It’s just a sticker.

I know this is a shocker, but, I have a thing. A thing about things… specifically about marking or damaging things. I like things to look and feel new until I don’t use them anymore, and will fret about every mark and scuff.

Someone once talked to me about how fun it is to break glass. I think I actually recoiled in horror at the idea. While yes, I’ve broken things from time to time (who hasn’t?) it throws me into something of a tizz, and I have to tell myself it’s just a thing, it’s replaceable, it’s not a big damn deal.

So while we were at Battlebots, I apparently applauded too hard, causing my trusty FitBit to take flight. I don’t know if it ended up under the bleachers, or if someone found it and picked it up. And since I had at least two more here at the house, I *knew* it wasn’t a big deal, it was replaceable. And I took a few breaths and decided to let it go and not fret over it. I wanted to enjoy the damn day, and I wasn’t going to let it get me down. (And maybe I sighed and took it as an excuse to get the new FitBit/Google crossover that I couldn’t quite justify the week before.)

Later on, I ended up leaving my mini Kindle (I specifically got it to fit in my mini backpack) in the terminal, I just looked at Rick, who didn’t even bother to sigh, but instantly bolted to the front of the plane.

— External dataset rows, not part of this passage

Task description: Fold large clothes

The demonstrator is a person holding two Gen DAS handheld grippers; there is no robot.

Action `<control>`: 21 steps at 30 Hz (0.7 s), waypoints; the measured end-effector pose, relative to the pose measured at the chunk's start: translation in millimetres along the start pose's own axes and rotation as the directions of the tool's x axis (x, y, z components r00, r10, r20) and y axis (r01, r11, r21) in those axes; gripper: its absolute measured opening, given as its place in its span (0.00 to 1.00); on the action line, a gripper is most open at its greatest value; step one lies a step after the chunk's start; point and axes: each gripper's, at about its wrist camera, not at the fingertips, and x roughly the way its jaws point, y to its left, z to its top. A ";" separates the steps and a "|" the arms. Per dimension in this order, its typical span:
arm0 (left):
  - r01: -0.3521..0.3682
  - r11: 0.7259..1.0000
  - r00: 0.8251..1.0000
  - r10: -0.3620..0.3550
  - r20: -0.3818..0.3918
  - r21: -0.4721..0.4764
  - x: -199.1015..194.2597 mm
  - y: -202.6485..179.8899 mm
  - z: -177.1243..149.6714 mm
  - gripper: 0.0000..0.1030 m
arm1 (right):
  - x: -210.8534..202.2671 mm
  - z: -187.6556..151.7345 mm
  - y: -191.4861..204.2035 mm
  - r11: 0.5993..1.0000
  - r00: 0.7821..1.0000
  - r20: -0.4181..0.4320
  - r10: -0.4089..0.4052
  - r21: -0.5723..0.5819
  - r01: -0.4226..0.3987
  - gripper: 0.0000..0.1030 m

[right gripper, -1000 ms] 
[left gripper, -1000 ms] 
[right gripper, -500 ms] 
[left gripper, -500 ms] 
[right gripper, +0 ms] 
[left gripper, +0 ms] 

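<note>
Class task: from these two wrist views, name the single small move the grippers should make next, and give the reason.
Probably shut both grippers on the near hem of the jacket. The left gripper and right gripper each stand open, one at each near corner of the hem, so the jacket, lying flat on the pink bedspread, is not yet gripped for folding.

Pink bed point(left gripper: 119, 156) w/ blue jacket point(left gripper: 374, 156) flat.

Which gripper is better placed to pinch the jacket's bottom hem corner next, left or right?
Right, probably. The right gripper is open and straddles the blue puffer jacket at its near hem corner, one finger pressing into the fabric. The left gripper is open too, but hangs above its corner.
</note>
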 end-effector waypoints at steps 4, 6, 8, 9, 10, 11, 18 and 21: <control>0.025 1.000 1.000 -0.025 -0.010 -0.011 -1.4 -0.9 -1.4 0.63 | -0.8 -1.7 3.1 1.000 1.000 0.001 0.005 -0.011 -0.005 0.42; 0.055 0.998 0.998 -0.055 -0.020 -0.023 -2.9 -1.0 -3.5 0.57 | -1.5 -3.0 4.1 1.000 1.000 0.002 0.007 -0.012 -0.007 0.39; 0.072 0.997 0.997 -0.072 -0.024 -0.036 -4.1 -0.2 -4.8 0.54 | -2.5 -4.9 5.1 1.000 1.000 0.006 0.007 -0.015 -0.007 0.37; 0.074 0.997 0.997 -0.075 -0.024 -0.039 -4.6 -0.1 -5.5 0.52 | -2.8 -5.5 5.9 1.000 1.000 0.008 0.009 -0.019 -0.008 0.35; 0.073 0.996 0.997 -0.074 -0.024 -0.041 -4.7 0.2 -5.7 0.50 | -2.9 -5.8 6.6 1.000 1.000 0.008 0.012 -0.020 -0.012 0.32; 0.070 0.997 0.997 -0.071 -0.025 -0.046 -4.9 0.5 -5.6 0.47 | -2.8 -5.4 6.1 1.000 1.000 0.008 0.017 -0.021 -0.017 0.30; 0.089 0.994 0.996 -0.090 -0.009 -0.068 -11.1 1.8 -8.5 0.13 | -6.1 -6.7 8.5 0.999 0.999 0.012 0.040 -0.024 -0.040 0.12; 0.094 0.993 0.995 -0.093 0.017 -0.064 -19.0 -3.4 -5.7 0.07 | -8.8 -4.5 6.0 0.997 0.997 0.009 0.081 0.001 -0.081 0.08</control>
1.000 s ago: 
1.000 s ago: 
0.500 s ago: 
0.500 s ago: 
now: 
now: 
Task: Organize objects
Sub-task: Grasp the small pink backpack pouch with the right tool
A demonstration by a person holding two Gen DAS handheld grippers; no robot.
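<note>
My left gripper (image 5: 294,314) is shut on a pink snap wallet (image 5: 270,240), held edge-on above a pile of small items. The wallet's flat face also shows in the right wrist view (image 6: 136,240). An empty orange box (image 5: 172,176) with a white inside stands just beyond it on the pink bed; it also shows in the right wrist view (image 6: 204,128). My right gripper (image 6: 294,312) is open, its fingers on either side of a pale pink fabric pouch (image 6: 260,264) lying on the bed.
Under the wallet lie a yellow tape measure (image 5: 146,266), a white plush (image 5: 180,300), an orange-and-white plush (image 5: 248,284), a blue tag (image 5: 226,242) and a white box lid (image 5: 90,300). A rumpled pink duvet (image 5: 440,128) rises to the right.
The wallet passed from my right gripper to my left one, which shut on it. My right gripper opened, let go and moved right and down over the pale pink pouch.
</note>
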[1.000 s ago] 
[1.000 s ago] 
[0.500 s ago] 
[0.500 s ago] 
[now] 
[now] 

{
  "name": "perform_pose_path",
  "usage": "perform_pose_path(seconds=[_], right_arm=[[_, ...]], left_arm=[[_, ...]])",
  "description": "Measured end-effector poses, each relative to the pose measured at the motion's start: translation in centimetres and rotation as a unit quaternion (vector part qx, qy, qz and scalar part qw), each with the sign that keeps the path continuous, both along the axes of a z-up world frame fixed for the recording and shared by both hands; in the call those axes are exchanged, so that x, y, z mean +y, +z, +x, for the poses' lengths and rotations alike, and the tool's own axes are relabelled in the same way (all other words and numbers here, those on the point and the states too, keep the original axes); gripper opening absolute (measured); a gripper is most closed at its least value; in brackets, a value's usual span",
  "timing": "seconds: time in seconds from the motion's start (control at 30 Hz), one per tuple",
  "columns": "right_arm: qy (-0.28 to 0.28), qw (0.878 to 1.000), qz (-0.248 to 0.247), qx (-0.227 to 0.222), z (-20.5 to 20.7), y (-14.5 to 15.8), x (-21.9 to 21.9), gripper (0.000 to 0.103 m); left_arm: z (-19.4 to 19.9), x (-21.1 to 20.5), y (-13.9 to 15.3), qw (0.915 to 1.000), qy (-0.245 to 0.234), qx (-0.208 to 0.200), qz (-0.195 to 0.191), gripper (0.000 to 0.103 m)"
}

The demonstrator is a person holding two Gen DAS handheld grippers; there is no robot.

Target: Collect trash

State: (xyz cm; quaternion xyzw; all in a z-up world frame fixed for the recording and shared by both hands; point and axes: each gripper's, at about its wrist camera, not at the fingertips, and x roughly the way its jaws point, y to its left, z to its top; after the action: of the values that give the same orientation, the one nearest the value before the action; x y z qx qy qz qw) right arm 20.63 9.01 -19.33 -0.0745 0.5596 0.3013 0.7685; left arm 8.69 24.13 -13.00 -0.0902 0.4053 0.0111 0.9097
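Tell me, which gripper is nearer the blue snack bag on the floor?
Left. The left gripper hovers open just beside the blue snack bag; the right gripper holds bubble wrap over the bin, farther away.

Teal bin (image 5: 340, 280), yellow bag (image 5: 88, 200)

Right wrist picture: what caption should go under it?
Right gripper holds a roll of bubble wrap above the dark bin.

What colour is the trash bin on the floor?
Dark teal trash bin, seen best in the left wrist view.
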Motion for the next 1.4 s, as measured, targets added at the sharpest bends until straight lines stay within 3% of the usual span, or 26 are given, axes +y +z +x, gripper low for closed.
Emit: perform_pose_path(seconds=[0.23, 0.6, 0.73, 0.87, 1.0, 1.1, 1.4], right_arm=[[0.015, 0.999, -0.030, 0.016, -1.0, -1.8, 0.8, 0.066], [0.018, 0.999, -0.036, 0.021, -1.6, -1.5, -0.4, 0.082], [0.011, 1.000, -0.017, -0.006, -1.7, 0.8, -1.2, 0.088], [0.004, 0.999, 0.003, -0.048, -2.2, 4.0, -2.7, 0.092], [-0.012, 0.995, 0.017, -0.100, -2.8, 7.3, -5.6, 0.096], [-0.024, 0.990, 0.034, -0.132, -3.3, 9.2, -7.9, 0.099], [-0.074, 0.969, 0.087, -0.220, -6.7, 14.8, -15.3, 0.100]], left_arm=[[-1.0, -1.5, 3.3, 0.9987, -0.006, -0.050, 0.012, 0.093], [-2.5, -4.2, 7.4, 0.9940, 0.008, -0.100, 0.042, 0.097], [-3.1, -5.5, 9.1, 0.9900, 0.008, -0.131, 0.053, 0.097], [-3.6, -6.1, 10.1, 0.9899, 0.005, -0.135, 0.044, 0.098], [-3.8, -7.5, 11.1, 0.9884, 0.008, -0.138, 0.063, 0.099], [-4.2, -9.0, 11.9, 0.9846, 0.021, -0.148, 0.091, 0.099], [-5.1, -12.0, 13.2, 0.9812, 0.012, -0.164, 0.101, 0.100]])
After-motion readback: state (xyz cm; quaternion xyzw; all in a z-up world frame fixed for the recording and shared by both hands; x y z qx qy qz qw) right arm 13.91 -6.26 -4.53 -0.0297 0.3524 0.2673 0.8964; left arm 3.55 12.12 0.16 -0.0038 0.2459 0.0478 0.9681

One of the thousands of reasons I love him- Rick understands how much I can and can’t deal with. He knew perfectly well that giving up two pieces of my beloved bits of gear on the same day would be way too much, and went to fix the problem before I could even ponder it.

I know it’s just stuff. I know it doesn’t have feelings for me to hurt. I know I didn’t abandon a thinking, feeling being- even though I can definitely imagine that’s exactly what I did. I could make up a whole story about how this FitBit will be back to take its revenge for me putting it on a cheap band and leaving it to lie all alone, down in the dark.

And just to make sure that I know I know that, I deliberately put dragon stickers on my writing chromebook today. I was careful, washing and drying the surface first, picking out what stickers I wanted and where I wanted them to go, and if I applied them a tiny bit crooked, I don’t even care, because it’s my chromebook and they are my stickers, and it looks just fine.

Blogs are just cheap therapy, you know.

Oh, and if you like the stickers, they are courtesy of Carla Morrow, of dragonladyart.com.